## EXERCISE DIRECTIONS
Please repeat each line below exactly, with no images in the copy.

■ ■ ■

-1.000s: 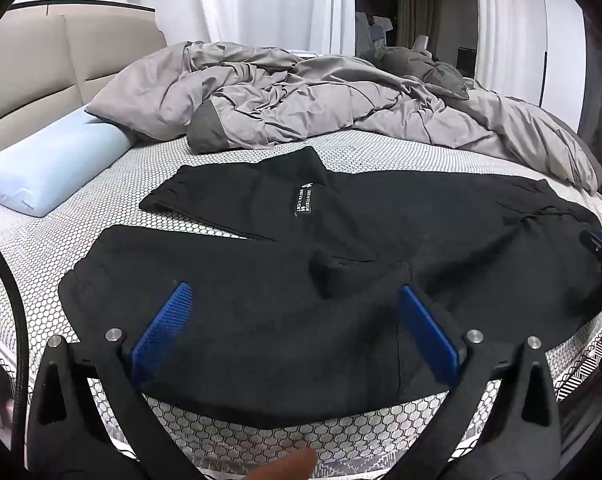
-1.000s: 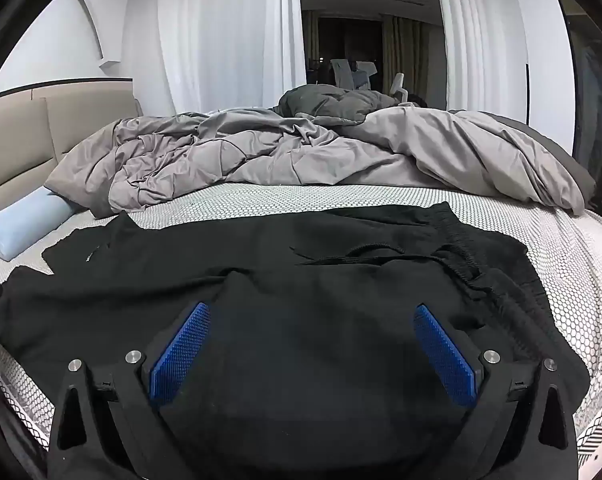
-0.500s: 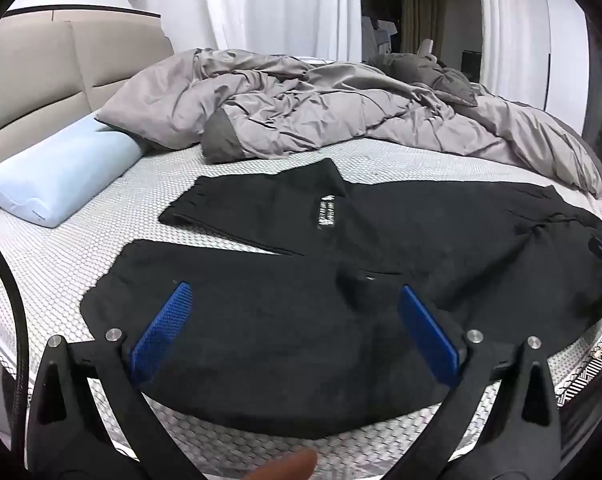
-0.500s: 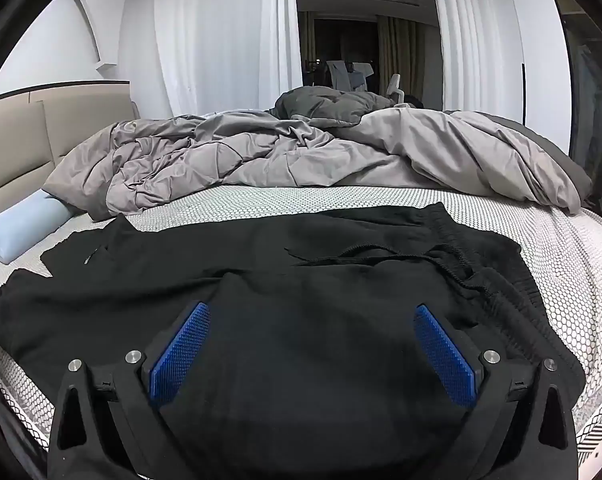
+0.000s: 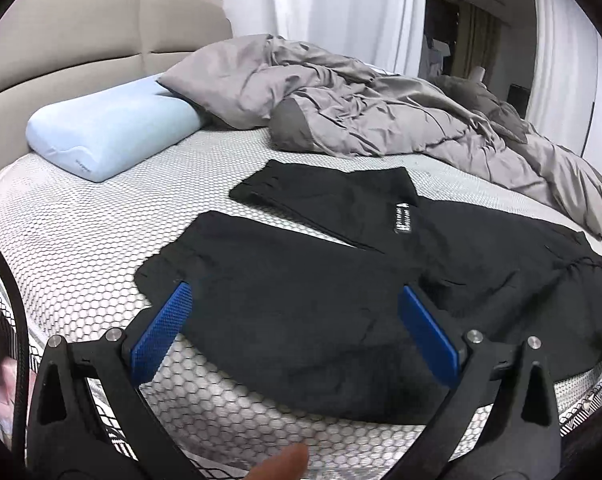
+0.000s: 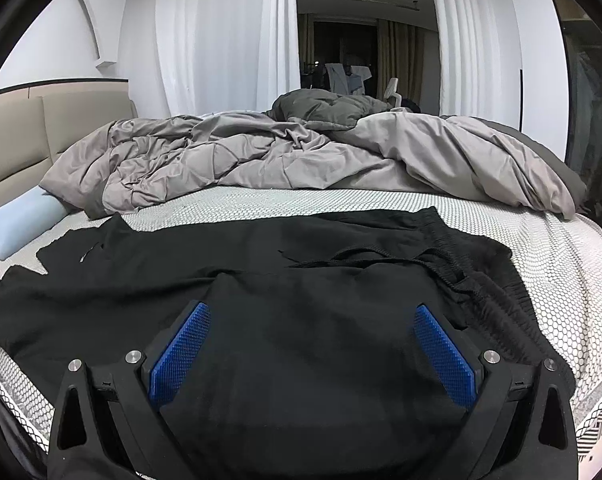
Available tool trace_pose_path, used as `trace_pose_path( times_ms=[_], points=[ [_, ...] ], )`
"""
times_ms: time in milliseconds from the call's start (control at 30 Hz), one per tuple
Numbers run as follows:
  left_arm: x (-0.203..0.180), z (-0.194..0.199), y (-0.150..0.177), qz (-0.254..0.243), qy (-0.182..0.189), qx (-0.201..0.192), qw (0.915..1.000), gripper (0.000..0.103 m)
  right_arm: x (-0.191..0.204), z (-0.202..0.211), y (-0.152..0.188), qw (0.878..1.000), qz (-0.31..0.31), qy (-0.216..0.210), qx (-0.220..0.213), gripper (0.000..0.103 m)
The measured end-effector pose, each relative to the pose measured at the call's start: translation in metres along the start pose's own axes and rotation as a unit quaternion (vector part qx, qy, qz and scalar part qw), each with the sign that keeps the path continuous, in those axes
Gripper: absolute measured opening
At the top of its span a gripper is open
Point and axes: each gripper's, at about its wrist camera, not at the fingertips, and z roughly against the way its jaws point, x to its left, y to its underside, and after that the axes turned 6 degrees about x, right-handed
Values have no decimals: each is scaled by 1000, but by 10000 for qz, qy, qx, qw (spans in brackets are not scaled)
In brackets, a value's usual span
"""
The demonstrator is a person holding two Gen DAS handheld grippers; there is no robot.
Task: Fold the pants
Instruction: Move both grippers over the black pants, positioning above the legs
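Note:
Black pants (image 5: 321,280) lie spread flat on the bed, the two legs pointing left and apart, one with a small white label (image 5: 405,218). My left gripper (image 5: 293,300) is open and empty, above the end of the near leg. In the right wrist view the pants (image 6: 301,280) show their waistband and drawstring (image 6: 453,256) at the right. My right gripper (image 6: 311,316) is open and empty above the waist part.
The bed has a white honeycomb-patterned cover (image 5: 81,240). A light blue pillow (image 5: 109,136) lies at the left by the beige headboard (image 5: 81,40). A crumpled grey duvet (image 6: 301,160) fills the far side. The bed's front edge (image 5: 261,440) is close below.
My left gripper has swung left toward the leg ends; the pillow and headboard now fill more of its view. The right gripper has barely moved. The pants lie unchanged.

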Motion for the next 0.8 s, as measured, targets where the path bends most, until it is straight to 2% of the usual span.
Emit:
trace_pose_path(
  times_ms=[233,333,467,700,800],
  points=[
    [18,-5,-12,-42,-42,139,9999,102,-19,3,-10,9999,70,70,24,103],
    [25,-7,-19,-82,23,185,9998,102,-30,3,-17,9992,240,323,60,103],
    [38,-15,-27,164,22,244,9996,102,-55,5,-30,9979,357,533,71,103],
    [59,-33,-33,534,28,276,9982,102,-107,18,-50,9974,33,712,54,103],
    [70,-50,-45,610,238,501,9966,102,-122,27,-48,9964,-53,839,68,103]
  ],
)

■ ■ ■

## SOLUTION TO THIS EXERCISE
-1.000s: 
-1.000s: 
-0.500s: 
-0.500s: 
+0.000s: 
+0.000s: 
Available tool trace_pose_path, used as `trace_pose_path( times_ms=[_], points=[ [_, ...] ], )`
"""
times_ms: time in milliseconds from the call's start (control at 30 Hz), one per tuple
Numbers run as follows:
  left_arm: x (-0.203..0.180), z (-0.194..0.199), y (-0.150..0.177), qz (-0.254..0.243), qy (-0.182..0.189), qx (-0.201..0.192), qw (0.915..1.000), gripper (0.000..0.103 m)
  right_arm: x (-0.191..0.204), z (-0.202..0.211), y (-0.152..0.188), qw (0.878..1.000), qz (-0.31..0.31), qy (-0.216..0.210), qx (-0.220..0.213), gripper (0.000..0.103 m)
The measured end-effector pose, each relative to the pose measured at the call's start: translation in metres along the start pose's own axes and rotation as a unit quaternion (vector part qx, qy, qz and scalar part qw), each with the sign that keeps the path continuous, in those axes
Gripper: absolute measured opening
At the top of its span a gripper is open
Point and axes: each gripper's, at about its wrist camera, not at the fingertips, and z roughly against the way its jaws point, x to its left, y to its underside, and after that the axes turned 6 degrees about x, right-handed
Values have no decimals: each is scaled by 1000, but by 10000 for qz, qy, qx, qw (spans in brackets are not scaled)
In brackets, a value's usual span
"""
The demonstrator is a person holding two Gen DAS handheld grippers; there is no robot.
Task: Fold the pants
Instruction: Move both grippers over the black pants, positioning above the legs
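Note:
Black pants (image 5: 321,280) lie spread flat on the bed, the two legs pointing left and apart, one with a small white label (image 5: 405,218). My left gripper (image 5: 293,300) is open and empty, above the end of the near leg. In the right wrist view the pants (image 6: 301,280) show their waistband and drawstring (image 6: 453,256) at the right. My right gripper (image 6: 311,316) is open and empty above the waist part.
The bed has a white honeycomb-patterned cover (image 5: 81,240). A light blue pillow (image 5: 109,136) lies at the left by the beige headboard (image 5: 81,40). A crumpled grey duvet (image 6: 301,160) fills the far side. The bed's front edge (image 5: 261,440) is close below.
My left gripper has swung left toward the leg ends; the pillow and headboard now fill more of its view. The right gripper has barely moved. The pants lie unchanged.
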
Motion for the next 0.8 s, as measured, targets where the path bends most, until it is straight to 2% of the usual span.
Emit:
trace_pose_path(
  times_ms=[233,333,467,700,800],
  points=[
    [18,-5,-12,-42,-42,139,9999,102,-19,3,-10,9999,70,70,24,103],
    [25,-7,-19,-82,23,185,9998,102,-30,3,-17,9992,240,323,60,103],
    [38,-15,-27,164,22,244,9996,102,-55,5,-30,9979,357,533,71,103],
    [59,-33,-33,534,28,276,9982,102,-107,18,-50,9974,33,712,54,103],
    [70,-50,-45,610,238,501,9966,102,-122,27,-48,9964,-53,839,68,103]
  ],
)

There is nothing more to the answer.